Octo

Key Significance

Ultra-Lightweight High Performance: 93M parameters achieving similar performance to 55B RT-2-X - highest efficiency per parameter
Diffusion-Based Action Generation: Transformer + Diffusion combination for handling multimodal action distribution
Practical Fine-tuning: Adapts to new robots/tasks with ~100 demonstrations on consumer GPU in just hours
Flexible I/O: Task specification via language instructions or goal images, supports various observation/action spaces
Fully Open-Source: Complete release of checkpoints, training code, and fine-tuning scripts
Open X-Embodiment Utilization: Pretrained on 800K episodes from 25 datasets
Standard for Fast Adaptation: Used as benchmark when needing to quickly adapt to new robot platforms

Octo Architecture

Octo Architecture: Transformer Encoder + Diffusion Decoder Structure

Overview

Octo is an open-source generalist robot policy jointly developed by UC Berkeley, Stanford, and CMU. Pretrained on 800K episodes from the Open X-Embodiment dataset, it can be quickly fine-tuned on various robot platforms.

Item	Details
Published	May 2024 (RSS 2024)
Affiliation	UC Berkeley, Stanford, CMU
Paper	arXiv:2405.12213
Project	octo-models.github.io
GitHub	github.com/octo-models/octo
License	Open Source

Model Variants

Model	Parameters	Use Case
Octo-Small	27M	Lightweight, fast experiments
Octo-Base	93M	Higher performance

Architecture

Octo is a Transformer-based Diffusion Policy.

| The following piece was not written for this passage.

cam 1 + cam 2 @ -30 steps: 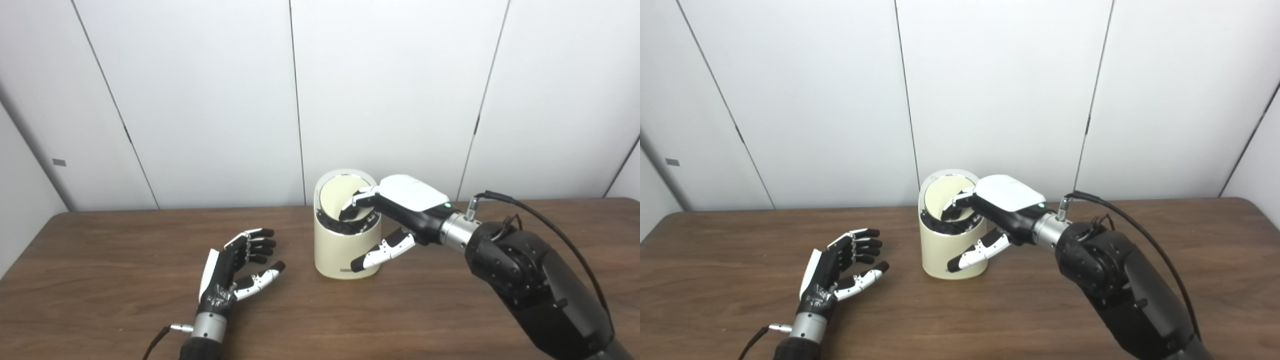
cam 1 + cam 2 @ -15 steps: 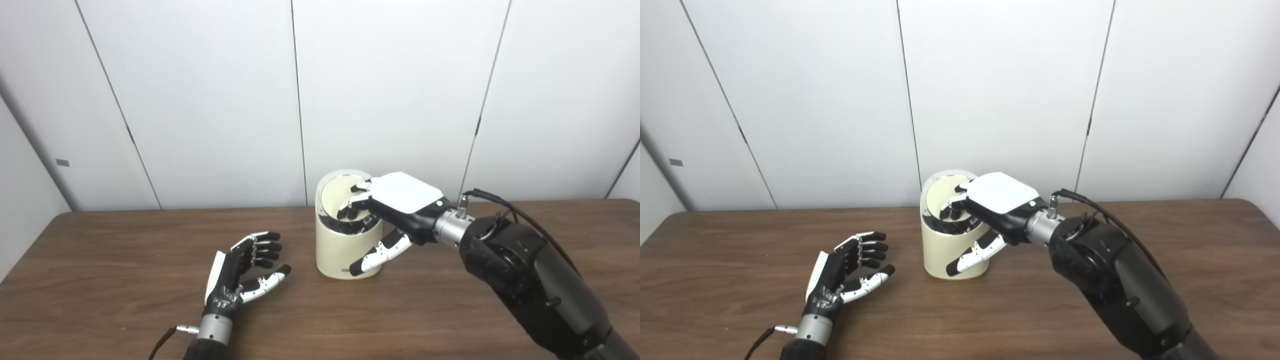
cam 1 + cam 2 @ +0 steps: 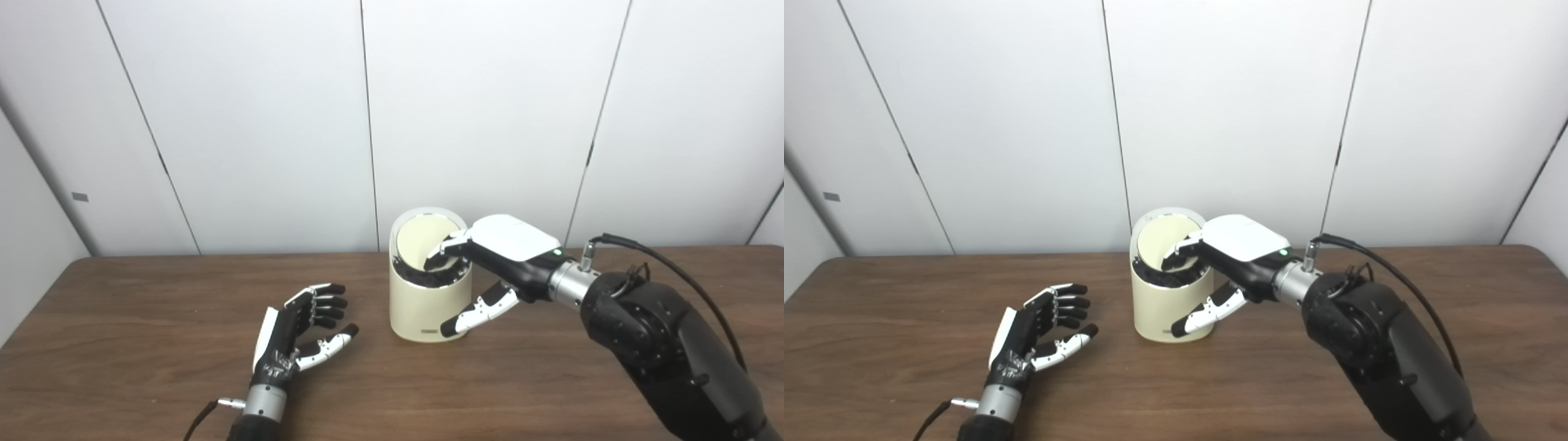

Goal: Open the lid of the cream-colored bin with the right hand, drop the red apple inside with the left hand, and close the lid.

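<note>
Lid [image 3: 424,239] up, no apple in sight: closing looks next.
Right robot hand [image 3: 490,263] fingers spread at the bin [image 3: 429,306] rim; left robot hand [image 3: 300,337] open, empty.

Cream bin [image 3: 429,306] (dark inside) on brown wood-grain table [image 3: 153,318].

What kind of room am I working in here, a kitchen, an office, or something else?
Most likely a lab or test booth rather than a kitchen: plain white wall panels close behind, a brown wooden table, and on it only a cream-colored bin between the two robot hands.
</note>
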Robot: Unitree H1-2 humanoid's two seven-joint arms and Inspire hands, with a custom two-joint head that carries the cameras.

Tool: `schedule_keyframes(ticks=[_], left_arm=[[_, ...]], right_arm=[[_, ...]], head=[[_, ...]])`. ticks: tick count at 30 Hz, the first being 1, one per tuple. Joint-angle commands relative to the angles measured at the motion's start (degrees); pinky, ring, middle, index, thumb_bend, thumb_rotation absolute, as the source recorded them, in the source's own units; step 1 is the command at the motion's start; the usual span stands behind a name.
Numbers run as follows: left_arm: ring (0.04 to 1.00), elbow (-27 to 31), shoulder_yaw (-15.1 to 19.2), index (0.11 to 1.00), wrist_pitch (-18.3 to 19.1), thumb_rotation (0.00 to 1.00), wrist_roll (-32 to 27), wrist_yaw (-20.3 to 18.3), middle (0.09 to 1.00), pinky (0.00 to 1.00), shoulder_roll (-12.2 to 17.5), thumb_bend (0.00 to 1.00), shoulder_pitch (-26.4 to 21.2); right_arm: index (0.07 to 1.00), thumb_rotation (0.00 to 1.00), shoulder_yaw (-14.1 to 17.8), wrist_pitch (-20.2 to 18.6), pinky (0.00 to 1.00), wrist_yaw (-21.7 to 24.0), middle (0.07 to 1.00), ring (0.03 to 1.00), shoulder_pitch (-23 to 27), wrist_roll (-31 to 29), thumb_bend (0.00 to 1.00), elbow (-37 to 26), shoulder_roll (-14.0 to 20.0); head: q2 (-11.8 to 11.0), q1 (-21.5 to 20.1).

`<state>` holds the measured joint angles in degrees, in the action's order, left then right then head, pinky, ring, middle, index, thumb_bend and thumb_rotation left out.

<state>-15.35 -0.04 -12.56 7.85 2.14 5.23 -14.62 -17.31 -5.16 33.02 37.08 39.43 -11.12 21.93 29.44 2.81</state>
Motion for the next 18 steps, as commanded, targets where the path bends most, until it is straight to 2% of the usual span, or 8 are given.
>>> schedule_keyframes(ticks=[1, 6, 8, 12, 15, 18], left_arm=[[0.629, -0.5, -0.2, 0.712, -0.2, 0.0, -0.5, 0.2, 0.654, 0.6, -0.6, 0.58, 2.3], [0.624, -0.6, -0.4, 0.712, -0.5, 0.0, -0.1, 0.3, 0.653, 0.6, -0.5, 0.58, 2.3], [0.621, -0.5, -0.4, 0.71, -0.4, 0.0, -0.1, 0.3, 0.651, 0.59, -0.6, 0.57, 2.2], [0.625, -0.5, -0.4, 0.711, -0.5, 0.0, -0.1, 0.3, 0.654, 0.6, -0.7, 0.57, 2.3], [0.624, -0.5, -0.4, 0.708, -0.8, 0.0, -0.1, 0.3, 0.653, 0.59, -0.7, 0.58, 2.3], [0.626, -0.3, -0.4, 0.71, -0.8, 0.0, -0.2, 0.2, 0.654, 0.59, -0.6, 0.57, 2.4]], right_arm=[[0.726, 0.54, 2.7, 0.4, 0.86, -3.0, 0.735, 0.85, 2.5, -1.9, 0.63, -2.2, -0.1], [0.716, 0.57, 5.1, 1.0, 0.74, -5.5, 0.729, 0.838, 2.2, -2.9, 0.62, -2.5, -0.1], [0.711, 0.54, 6.2, 0.9, 0.69, -6.8, 0.726, 0.829, 1.4, -3.1, 0.62, -3.2, -0.1], [0.731, 0.52, 7.9, -0.1, 0.67, -8.1, 0.758, 0.823, 0.0, -4.6, 0.62, -3.9, -0.5], [0.784, 0.51, 9.6, 1.4, 0.67, -10.1, 0.81, 0.821, -1.9, -7.1, 0.61, -3.5, -0.8], [0.828, 0.4, 11.4, 2.8, 0.69, -12.3, 0.847, 0.826, -4.5, -10.4, 0.63, -2.7, -1.1]], head=[[0.1, 0.1], [0.1, 0.1], [0.2, 0.0], [0.2, 0.1], [0.2, 0.2], [0.2, 0.2]])
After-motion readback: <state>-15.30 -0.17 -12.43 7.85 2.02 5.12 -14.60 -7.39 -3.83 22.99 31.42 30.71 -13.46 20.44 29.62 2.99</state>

+-------------------------------------------------------------+
|                      Octo Architecture                       |
+-------------------------------------------------------------+
|  Inputs:                                                    |
|  +----------+  +----------+  +----------+                   |
|  | Images   |  | Language |  | Goal     |                   |
|  | (multi)  |  | Instruct |  | Image    |                   |
|  +----+-----+  +----+-----+  +----+-----+                   |
|       |             |             |                          |
|       +-------------+-------------+                          |
|                     |                                        |
|              +------v------+                                 |
|              | Transformer |                                 |
|              |   Encoder   |                                 |
|              +------+------+                                 |
|                     |                                        |
|              +------v------+                                 |
|              |  Diffusion  |                                 |
|              |   Decoder   |                                 |
|              +------+------+                                 |
|                     |                                        |
|              +------v------+                                 |
|              |   Action    |                                 |
|              |  Sequence   |                                 |
|              +-------------+                                 |
+-------------------------------------------------------------+

Supported Features:

Task specification via natural language instruction or goal image
Observation history
Multimodal action distribution through diffusion decoding

Training Data

Item	Details
Dataset	Open X-Embodiment
Episodes	800K
Number of Datasets	25
Robot Types	Various (single arm, bimanual, etc.)
Sensors	Camera, proprioception, etc.

Performance

Zero-Shot (Pretrained Environment)

Robot	Success Rate
WidowX	50%
UR5	70%
RT-1 Robot	80%

Comparison:

Superior to RT-1-X
Similar to RT-2-X (55B) (but Octo is only 93M)

After Fine-tuning (Average across 6 tasks)

Model	Success Rate
Octo	72%
VC-1	15%

→ 52% improvement over second-best baseline

Fine-tuning Capabilities

Octo’s key strength is fast adaptation.

Adaptable Element	Examples
New Observations	Force-torque, proprioception
New Action Spaces	Joint position control
New Robots	Bimanual systems, etc.

Requirements:

~100 target demonstrations
Few hours on general consumer GPU

Key Advantages

Feature	Description
Open-Source	Complete release of checkpoints, training code, fine-tuning scripts
Flexibility	Supports various observation/action spaces
Efficiency	93M parameters achieving 55B model-level performance
Practicality	Fine-tuning possible on consumer GPU

Comparison with RT-X

Item	Octo	RT-1-X	RT-2-X
Parameters	93M	~35M	55B
Open-Source	O	O	X
Performance	High	Medium	High
Fine-tuning	Easy	Medium	Difficult

Released Resources

Pretrained checkpoints (27M, 93M)
Fine-tuning scripts
Complete pretraining pipeline
Evaluation code